Два-два-три-восемь-пять…

— Лизунов слушает.

— Здравствуй, Михаил Петрович.

— Рыжов?! Слава те… А слух прошел…

— Живой я. Вы там как?

— Да нам-то что станет? Сидим, как кроты, под землей. Да дела ждем…

— Дождались.

— То есть? — Голос майора резко посуровел.

— Координаты базы у тебя есть?

Сразу же, как только десантники приволокли в расположение пленного капитана, из него оперативно вытрясли все, что имело отношение к местонахождению высшего командования противника. Данные эти оперативно переправили Лизунову — как-никак он был здесь самым заинтересованным лицом.

— Есть координаты.

— И параметры запуска уже рассчитали?

— Ну так! Мы ракетчики али кто?

— Вот и хорошо. Долбай их к чертовой матери!

— Майор, ты что? Это же снова война!

— Да? — хрипло смеюсь, и это странно выглядит в просторной комнате узла связи. Оборванный и обгоревший человек сидит у пульта и смеется. Сюрреализм!

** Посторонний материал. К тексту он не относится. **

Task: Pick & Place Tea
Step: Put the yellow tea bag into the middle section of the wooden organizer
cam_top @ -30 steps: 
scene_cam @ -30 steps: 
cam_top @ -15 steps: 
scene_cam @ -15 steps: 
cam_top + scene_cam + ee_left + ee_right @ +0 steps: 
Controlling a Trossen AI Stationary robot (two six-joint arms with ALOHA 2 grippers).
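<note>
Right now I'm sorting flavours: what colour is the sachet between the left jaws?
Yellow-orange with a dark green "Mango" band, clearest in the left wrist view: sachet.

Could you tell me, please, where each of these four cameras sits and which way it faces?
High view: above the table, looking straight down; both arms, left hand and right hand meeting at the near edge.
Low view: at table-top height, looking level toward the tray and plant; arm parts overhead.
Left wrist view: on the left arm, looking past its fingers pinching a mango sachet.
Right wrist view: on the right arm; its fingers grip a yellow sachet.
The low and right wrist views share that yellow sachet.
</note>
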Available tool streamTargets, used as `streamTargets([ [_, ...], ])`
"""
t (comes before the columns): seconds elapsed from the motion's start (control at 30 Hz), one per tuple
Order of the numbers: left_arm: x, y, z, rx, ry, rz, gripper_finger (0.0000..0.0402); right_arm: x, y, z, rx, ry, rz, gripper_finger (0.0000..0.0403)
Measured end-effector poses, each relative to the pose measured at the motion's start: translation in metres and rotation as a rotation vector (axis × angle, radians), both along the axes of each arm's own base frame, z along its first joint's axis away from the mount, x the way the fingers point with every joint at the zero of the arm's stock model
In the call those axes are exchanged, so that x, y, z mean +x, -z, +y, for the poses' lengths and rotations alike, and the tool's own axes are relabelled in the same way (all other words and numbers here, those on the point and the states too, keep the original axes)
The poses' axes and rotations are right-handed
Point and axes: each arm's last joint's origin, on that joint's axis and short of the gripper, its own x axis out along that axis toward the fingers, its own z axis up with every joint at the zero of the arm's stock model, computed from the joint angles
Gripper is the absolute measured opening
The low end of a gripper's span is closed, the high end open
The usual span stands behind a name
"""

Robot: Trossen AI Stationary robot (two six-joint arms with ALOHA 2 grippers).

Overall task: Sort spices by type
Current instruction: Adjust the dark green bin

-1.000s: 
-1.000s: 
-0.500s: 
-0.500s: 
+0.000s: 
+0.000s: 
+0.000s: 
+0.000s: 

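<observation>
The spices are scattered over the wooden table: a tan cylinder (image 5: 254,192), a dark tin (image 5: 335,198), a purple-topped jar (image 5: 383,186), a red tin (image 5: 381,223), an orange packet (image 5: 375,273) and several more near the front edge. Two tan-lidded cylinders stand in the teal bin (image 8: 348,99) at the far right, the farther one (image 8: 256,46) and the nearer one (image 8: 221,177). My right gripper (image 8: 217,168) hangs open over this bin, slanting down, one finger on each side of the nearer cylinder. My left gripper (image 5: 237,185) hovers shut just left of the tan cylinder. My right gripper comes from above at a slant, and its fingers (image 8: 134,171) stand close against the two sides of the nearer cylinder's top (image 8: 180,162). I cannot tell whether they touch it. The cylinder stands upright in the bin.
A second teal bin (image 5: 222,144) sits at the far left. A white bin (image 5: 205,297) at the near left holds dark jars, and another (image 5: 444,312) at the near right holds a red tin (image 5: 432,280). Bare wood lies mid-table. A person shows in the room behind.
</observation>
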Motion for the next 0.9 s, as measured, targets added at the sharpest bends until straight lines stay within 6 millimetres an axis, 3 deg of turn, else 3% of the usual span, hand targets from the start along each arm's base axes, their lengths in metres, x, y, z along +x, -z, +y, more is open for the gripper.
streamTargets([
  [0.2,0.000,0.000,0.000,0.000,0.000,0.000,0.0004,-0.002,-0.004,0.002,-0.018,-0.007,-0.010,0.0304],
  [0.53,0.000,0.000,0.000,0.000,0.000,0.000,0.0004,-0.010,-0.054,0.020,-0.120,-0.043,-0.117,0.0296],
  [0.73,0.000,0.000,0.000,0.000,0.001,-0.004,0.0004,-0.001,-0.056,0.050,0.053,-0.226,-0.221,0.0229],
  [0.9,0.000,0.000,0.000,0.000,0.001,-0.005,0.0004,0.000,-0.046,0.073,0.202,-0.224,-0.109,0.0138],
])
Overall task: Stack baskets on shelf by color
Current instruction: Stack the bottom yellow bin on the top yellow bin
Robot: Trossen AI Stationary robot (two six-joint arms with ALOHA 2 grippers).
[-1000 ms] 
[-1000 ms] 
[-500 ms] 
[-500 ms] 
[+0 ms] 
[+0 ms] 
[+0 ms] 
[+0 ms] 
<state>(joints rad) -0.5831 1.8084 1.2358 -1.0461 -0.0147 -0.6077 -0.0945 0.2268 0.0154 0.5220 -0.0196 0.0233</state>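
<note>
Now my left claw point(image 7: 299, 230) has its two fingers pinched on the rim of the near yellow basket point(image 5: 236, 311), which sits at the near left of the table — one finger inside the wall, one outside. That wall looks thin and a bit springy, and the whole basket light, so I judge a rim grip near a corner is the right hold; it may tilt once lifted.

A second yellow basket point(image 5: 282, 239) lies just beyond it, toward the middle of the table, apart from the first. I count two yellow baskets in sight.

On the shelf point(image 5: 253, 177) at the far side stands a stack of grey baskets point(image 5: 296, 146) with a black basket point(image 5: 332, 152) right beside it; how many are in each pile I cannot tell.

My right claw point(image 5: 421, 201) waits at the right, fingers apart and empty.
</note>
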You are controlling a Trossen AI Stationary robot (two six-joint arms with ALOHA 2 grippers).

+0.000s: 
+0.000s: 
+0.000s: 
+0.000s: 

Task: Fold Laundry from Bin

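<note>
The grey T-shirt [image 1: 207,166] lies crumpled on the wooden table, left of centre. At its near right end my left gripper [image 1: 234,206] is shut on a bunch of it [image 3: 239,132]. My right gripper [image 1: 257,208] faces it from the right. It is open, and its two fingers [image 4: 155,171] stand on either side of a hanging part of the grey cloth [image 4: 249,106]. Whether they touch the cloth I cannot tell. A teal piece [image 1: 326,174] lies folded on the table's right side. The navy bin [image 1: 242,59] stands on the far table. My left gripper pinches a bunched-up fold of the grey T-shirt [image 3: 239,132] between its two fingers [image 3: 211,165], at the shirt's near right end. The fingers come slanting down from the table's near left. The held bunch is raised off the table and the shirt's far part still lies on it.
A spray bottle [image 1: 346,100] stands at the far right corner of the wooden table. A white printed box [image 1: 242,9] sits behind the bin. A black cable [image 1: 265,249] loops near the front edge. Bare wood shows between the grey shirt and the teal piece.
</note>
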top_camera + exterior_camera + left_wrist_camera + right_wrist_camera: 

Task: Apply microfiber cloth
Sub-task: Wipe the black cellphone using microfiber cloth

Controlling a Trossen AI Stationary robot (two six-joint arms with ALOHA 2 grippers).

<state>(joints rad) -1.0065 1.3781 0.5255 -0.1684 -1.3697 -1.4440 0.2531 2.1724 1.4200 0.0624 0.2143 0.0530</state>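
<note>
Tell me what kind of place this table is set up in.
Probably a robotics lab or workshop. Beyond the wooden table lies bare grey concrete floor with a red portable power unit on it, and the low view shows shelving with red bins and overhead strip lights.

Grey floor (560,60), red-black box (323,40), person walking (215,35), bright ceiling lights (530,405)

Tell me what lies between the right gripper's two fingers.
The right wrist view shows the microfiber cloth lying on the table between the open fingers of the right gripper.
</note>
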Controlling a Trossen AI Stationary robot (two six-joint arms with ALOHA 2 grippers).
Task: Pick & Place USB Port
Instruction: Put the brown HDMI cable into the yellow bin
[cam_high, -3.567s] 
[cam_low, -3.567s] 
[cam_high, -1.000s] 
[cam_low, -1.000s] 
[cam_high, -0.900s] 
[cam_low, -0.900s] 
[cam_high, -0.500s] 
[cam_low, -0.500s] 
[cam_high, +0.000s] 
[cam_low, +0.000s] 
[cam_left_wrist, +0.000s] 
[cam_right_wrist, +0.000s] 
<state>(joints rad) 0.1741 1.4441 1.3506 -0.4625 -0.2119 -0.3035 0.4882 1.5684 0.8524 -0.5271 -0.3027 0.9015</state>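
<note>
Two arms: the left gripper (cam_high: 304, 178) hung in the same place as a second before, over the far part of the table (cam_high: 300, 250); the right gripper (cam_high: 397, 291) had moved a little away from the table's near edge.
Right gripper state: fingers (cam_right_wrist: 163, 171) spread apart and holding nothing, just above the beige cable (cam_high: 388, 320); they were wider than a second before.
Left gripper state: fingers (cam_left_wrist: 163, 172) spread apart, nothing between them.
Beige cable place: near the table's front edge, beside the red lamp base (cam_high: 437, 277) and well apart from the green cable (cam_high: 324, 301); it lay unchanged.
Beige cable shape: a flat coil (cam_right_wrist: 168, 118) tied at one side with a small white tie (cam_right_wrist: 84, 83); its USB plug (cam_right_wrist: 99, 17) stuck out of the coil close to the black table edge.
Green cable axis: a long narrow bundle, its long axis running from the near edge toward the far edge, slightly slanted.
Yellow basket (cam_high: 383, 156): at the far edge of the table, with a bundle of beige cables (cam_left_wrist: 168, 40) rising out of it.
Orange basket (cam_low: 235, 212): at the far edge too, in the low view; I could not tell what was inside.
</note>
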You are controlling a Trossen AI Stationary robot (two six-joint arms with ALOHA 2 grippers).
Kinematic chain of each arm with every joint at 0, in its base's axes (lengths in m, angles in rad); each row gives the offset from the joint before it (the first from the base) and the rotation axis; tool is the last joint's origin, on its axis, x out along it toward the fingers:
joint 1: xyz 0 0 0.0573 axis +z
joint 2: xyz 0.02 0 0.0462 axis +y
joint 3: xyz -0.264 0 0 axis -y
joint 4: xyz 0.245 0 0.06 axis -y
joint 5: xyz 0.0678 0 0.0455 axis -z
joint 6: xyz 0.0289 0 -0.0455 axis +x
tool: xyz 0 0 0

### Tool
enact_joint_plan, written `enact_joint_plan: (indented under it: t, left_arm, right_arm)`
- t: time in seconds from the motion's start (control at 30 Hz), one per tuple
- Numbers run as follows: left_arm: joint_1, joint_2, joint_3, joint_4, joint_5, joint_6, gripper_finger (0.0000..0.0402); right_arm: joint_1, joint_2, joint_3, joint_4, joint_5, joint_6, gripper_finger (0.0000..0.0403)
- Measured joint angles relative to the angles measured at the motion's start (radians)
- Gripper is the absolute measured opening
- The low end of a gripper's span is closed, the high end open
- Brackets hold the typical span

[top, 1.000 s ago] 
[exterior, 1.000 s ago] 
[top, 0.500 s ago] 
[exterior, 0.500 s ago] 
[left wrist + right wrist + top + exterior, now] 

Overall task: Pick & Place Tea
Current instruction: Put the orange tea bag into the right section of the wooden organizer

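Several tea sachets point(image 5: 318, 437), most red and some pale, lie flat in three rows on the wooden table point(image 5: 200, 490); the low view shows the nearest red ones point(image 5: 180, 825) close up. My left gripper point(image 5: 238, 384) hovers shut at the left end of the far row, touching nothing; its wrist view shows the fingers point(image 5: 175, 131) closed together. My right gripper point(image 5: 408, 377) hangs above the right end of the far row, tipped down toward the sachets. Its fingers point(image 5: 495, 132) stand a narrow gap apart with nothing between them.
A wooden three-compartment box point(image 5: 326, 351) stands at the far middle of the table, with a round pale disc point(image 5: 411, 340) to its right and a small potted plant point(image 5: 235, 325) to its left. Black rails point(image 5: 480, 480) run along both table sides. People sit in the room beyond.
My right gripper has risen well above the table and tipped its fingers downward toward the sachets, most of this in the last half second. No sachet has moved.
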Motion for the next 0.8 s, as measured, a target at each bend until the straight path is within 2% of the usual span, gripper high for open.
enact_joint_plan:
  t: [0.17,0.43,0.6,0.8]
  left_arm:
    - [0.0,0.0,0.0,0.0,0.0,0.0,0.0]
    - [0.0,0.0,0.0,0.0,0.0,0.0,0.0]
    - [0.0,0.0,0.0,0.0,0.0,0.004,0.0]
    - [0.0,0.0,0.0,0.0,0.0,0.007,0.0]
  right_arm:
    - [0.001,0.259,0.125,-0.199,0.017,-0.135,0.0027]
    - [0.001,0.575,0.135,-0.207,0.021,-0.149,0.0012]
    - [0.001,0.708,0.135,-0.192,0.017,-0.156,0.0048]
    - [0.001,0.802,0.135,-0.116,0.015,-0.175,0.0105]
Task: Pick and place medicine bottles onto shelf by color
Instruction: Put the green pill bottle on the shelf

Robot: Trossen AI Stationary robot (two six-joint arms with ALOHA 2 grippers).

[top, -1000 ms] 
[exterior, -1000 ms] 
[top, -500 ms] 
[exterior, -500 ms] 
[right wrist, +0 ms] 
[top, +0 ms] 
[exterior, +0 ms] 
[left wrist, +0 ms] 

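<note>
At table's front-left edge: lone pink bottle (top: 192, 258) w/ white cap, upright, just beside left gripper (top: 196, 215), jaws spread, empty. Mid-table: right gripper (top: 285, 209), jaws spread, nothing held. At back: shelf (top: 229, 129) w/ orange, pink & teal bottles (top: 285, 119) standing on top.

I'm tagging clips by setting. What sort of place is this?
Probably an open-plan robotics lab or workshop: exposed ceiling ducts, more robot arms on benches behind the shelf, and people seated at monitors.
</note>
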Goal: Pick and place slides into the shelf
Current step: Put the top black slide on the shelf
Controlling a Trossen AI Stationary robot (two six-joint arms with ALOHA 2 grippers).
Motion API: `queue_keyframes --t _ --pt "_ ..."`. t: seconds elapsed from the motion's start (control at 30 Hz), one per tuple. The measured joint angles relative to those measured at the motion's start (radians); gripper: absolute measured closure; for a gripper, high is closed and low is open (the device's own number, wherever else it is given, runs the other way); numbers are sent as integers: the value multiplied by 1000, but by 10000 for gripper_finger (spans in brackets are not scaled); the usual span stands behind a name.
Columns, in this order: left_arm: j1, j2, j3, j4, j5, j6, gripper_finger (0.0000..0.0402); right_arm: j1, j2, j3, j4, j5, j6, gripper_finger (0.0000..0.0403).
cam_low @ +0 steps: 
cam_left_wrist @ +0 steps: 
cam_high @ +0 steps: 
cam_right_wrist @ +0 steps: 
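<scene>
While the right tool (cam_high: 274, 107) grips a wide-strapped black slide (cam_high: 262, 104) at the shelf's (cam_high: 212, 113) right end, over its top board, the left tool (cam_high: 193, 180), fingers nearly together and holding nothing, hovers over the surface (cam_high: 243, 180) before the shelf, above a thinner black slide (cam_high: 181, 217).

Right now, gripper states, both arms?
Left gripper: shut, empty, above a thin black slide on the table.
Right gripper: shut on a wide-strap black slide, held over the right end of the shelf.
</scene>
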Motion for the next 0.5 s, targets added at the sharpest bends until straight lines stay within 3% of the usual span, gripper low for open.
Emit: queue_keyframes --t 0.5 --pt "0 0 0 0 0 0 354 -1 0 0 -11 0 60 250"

— Только что я вытаскивал из-под развалин роддома молодую девушку. С ребенком — он только недавно родился. И прожил всего пару дней. Она, наверное, тоже думала, что война окончилась… А он… он еще и думать, наверное, не начал. Теперь уже и не начнет… Мы тут год пахали, как проклятые, майор, для того, чтобы эту войну забыть. А она сама к нам пришла. Никто не звал! И что ты теперь от меня хочешь?!